Introduction Biphenotypic sinonasal sarcoma (BSNS) is a recently found entity that first described by Lewis et al. It was then added to the 4th edition of the World Health Organization (WHO) of head and neck tumors in 2012. BSNS has been described as a rare low-grade sarcoma arising in the upper sinonasal tract. It is believed that in the past, BSNS was, likely, previously diagnosed as other low-grade or benign malignancies. Fibrosarcoma, leiomyosarcoma, and peripheral nerve sheath tumors, all fall within the differential diagnosis of BSNS. However, BSNS is unlike other mesenchymal sinonasal tumors, as it displays both neural and myogenic differentiation. BSNS has thus far been recognized in only a hand full of case reports, all of which have reported similar morphologic features of a low-grade soft tissue tumor with neural involvement arising from the nasal cavity or ethmoid air cells in middle aged individuals. In fact, being low-grade sarcoma became such a hallmark characteristic of this tumor that it even received the name low-grade sinonasal sarcoma with neural and myogenic features or LGSSNMF.
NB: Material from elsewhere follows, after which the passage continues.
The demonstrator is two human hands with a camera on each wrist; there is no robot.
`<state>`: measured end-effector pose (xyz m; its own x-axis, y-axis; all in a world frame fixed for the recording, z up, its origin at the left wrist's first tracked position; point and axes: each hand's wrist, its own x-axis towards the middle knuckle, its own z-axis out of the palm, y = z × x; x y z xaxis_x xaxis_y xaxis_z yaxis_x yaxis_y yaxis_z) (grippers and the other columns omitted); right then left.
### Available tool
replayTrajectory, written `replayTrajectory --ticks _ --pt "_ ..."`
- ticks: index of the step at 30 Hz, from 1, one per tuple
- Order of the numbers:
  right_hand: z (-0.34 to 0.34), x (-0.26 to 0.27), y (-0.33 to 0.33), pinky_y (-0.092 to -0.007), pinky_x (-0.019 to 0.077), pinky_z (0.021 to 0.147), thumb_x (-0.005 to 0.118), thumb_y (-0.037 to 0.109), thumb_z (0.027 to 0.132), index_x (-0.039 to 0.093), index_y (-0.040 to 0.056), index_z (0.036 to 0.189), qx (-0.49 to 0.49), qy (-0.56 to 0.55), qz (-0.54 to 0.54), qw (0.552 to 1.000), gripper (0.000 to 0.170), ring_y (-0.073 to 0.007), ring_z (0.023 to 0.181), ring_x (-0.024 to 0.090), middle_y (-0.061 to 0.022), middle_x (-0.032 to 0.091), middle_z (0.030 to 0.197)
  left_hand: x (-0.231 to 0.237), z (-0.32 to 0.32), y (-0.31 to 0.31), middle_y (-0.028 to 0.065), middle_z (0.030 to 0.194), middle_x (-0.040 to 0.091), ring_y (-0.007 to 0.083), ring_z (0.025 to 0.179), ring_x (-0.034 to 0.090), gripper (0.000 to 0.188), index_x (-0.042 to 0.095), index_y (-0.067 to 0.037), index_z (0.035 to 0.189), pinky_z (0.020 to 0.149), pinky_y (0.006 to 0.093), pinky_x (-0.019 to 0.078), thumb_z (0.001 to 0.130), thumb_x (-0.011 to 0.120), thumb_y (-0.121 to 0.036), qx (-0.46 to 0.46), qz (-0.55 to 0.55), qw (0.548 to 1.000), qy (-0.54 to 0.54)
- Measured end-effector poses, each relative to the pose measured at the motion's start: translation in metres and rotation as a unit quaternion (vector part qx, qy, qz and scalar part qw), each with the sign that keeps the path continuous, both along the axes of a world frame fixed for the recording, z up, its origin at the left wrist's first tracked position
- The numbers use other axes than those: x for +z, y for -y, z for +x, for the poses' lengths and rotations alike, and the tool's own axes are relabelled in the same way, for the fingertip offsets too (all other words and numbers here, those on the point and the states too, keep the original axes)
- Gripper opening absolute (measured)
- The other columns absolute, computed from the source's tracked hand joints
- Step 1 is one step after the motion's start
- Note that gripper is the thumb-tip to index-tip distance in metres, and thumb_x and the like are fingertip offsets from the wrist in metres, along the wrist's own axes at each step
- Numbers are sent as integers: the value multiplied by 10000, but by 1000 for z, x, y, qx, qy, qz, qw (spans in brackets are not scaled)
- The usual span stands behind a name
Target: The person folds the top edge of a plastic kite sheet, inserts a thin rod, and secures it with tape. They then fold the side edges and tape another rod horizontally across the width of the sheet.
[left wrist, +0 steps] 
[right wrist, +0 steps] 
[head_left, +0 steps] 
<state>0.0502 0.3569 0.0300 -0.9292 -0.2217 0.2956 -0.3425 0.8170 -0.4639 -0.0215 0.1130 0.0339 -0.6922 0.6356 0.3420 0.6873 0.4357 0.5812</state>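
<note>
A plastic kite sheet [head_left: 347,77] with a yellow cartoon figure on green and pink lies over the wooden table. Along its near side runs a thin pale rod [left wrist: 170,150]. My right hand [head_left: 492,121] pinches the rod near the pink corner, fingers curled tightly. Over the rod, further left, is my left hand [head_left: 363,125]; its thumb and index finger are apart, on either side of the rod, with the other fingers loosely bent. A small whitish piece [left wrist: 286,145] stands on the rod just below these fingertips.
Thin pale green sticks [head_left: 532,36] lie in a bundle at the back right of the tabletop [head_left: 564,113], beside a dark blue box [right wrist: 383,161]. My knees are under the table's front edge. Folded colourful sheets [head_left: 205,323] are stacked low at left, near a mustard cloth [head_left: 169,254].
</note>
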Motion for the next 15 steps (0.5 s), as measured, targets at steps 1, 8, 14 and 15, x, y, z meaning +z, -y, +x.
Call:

Case Presentation We present, however, for the first time, a high-grade differentiation of BSNS in an otherwise healthy 72-year-old female. The patient was referred from an outside ENT (ear, nose, and throat) after pathology from a presumed polypectomy returned positive for a BSNS. Initial imaging revealed erosion through the bilateral lamina papyracea, anterior cranial fossa floor, and posterior table of the frontal sinus. She then underwent a combined endoscopic and bicoronal open approach for resection of the skull base lesion that was found to encompass the entirety of the sinonasal cavities bilaterally. Postoperatively, the patient underwent significant complications including infection of the pericranial flap, pneumocephalus, and eventually death.
Discussion As BSNS is a fairly new entity, currently there has only been four case series conducted, each identifying features of a low-grade sarcoma with both myogenic and neural differentiation. Histologically, BSNS has monophasic spindle cells with uniform, elongated nuclei with scant cytoplasm between benign proliferations of surface-type respiratory epithelium, with a low mitotic rate. Our case, however, revealed pleomorphic hyperchromatic cells with high mitotic activity and necrosis with invasion of bone, staging it as high grade. Immunohistochemistry also differed from the previously reported standards. This case describes a new category for BSNS which may change the differential diagnosis, management, and surgical recommendations that are currently utilized for this skull base neoplasm.